:: What is required ::
Pictures stay out of the answer, but every line of the material must be restated exactly.

Data excerpt below:

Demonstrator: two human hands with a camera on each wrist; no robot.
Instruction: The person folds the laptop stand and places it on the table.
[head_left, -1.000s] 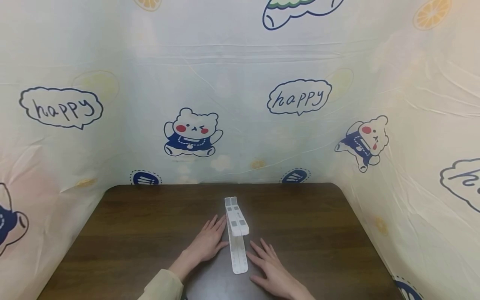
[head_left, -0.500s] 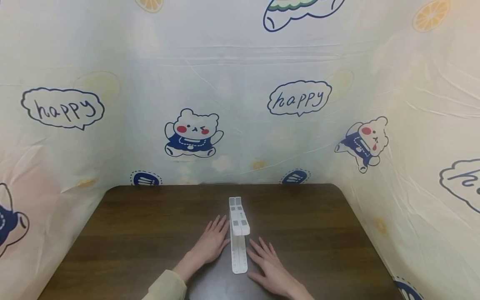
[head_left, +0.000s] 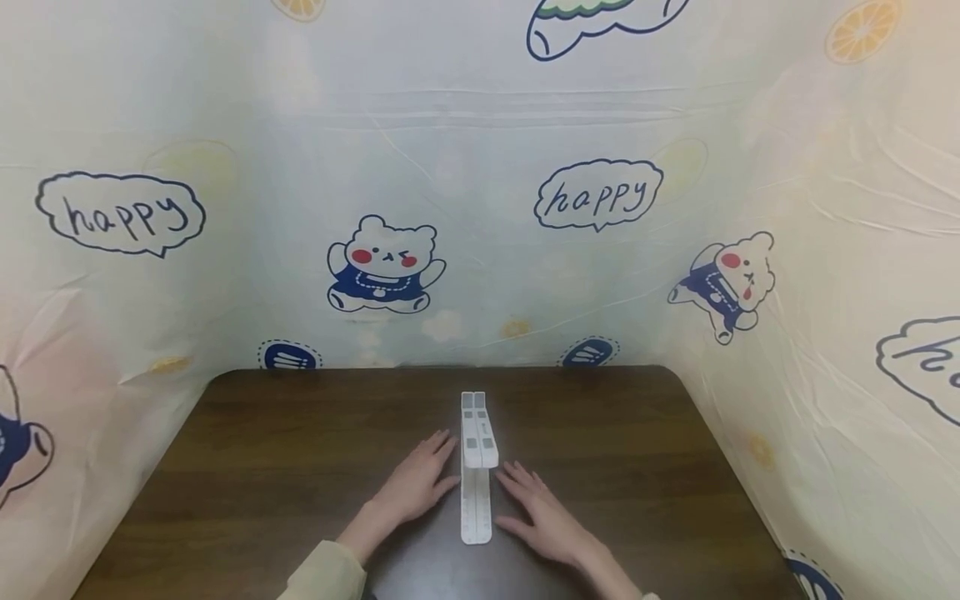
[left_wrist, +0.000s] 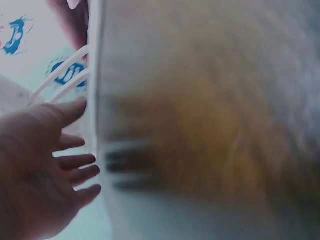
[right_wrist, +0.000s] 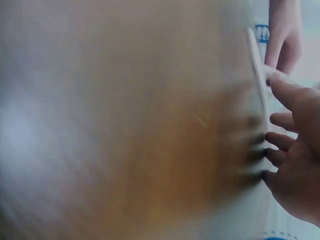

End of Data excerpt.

:: Solution to the exercise ::
Demonstrator: two human hands with a camera on each wrist; no robot.
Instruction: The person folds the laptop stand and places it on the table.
[head_left, -1.000s] 
[head_left, -0.500s] 
[head_left, +0.000s] 
[left_wrist, +0.000s] 
[right_wrist, +0.000s] 

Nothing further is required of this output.